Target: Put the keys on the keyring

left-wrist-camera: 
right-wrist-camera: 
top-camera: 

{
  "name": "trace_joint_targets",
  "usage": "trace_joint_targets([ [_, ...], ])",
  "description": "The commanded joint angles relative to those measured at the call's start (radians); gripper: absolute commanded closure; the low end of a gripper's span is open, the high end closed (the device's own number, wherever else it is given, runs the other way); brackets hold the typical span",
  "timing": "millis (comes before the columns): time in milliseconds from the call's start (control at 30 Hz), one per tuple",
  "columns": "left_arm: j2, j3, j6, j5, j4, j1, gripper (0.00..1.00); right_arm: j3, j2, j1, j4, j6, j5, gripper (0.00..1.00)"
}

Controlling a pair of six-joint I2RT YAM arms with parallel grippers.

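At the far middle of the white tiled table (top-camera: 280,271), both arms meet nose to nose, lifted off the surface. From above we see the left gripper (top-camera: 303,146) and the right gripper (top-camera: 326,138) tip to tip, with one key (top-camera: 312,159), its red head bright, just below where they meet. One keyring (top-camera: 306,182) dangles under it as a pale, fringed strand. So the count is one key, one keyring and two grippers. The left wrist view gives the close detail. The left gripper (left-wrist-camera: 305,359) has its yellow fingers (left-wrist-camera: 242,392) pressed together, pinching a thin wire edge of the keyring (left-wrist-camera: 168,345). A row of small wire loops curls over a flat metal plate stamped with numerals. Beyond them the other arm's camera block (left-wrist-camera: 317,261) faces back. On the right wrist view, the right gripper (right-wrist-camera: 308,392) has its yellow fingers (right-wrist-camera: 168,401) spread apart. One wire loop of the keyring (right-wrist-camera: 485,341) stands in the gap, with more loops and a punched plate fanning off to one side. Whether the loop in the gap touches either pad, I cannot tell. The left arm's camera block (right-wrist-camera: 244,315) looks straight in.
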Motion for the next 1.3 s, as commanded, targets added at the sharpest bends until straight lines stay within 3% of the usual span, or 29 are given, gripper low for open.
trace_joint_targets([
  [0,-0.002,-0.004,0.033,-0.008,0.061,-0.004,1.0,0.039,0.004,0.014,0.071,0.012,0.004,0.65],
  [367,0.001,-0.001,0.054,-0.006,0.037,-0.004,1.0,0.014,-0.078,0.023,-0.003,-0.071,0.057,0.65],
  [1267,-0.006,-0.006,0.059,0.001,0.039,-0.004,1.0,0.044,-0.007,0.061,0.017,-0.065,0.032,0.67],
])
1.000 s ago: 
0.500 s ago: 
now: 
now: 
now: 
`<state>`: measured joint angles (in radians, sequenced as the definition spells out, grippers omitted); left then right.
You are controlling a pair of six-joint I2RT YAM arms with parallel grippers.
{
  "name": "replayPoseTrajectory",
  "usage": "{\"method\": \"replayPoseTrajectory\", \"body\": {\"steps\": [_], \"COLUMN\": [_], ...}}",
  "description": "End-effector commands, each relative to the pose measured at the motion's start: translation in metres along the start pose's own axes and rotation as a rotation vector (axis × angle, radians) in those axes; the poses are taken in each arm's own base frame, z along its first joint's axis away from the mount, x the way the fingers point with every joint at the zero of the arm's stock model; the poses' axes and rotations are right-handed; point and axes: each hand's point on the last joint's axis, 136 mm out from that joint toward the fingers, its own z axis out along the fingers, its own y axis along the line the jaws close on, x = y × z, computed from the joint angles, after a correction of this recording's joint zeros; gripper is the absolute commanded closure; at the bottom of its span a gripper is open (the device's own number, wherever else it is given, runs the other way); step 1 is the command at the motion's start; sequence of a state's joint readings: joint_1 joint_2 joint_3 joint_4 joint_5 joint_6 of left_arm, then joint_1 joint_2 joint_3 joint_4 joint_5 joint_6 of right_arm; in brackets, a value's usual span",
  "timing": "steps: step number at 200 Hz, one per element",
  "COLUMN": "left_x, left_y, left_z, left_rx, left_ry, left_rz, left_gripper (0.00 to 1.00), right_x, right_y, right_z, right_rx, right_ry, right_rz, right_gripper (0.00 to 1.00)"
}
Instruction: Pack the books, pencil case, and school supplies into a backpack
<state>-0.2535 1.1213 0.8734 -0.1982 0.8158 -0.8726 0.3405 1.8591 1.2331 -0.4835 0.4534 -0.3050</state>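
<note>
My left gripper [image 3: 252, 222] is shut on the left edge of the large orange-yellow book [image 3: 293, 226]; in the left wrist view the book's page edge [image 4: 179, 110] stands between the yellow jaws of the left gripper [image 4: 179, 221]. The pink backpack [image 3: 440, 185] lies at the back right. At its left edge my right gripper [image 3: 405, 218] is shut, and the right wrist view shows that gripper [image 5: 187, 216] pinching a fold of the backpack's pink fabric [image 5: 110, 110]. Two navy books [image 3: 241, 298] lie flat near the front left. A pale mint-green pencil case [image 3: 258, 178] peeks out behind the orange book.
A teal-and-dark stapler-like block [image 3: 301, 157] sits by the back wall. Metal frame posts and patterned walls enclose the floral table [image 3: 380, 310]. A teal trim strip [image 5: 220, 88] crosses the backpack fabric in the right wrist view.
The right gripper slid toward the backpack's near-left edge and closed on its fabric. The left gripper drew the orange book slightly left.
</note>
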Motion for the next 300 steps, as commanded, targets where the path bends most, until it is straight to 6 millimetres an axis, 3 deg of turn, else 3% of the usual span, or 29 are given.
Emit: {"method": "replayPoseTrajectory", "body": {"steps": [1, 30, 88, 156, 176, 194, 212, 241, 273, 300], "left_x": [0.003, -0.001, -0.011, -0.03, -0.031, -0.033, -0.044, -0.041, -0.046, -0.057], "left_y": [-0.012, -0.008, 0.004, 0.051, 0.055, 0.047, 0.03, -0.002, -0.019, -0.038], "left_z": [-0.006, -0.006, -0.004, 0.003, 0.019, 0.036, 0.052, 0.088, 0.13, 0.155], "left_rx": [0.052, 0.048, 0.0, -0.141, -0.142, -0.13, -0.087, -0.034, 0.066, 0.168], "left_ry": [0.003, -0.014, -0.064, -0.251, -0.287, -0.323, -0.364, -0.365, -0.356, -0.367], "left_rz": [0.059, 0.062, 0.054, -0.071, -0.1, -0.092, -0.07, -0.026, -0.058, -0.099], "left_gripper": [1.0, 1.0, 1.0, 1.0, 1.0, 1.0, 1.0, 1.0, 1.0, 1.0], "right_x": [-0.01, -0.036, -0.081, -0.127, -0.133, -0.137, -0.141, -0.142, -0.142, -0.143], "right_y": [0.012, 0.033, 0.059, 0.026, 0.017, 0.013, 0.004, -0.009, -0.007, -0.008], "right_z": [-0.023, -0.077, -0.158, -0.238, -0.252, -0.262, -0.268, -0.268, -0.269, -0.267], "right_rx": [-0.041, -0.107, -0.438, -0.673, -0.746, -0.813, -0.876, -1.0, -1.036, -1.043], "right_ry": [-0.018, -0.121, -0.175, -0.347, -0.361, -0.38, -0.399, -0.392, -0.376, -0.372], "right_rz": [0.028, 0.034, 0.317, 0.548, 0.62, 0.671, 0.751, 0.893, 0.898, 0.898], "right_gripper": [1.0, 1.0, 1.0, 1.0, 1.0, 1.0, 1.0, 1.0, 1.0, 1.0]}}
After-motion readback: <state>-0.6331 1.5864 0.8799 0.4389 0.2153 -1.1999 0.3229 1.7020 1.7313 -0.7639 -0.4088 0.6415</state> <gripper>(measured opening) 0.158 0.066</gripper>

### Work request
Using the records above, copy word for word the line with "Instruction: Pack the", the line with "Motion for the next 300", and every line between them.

### Task answer
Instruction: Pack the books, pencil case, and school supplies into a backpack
<state>-0.2535 1.1213 0.8734 -0.1982 0.8158 -0.8726 0.3405 1.8591 1.2331 -0.4835 0.4534 -0.3050</state>
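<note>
My left gripper [image 3: 252, 222] is shut on the left edge of the large orange-yellow book [image 3: 293, 226]; in the left wrist view the book's page edge [image 4: 179, 110] stands between the yellow jaws of the left gripper [image 4: 179, 221]. The pink backpack [image 3: 440, 185] lies at the back right. At its left edge my right gripper [image 3: 405, 218] is shut, and the right wrist view shows that gripper [image 5: 187, 216] pinching a fold of the backpack's pink fabric [image 5: 110, 110]. Two navy books [image 3: 241, 298] lie flat near the front left. A pale mint-green pencil case [image 3: 258, 178] peeks out behind the orange book.
A teal-and-dark stapler-like block [image 3: 301, 157] sits by the back wall. Metal frame posts and patterned walls enclose the floral table [image 3: 380, 310]. A teal trim strip [image 5: 220, 88] crosses the backpack fabric in the right wrist view.
The right gripper slid toward the backpack's near-left edge and closed on its fabric. The left gripper drew the orange book slightly left.
</note>
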Motion for the next 300 steps, as commanded, targets where the path bends most, until it is straight to 6 millimetres an axis, 3 deg of turn, else 3% of the usual span, or 29 are given.

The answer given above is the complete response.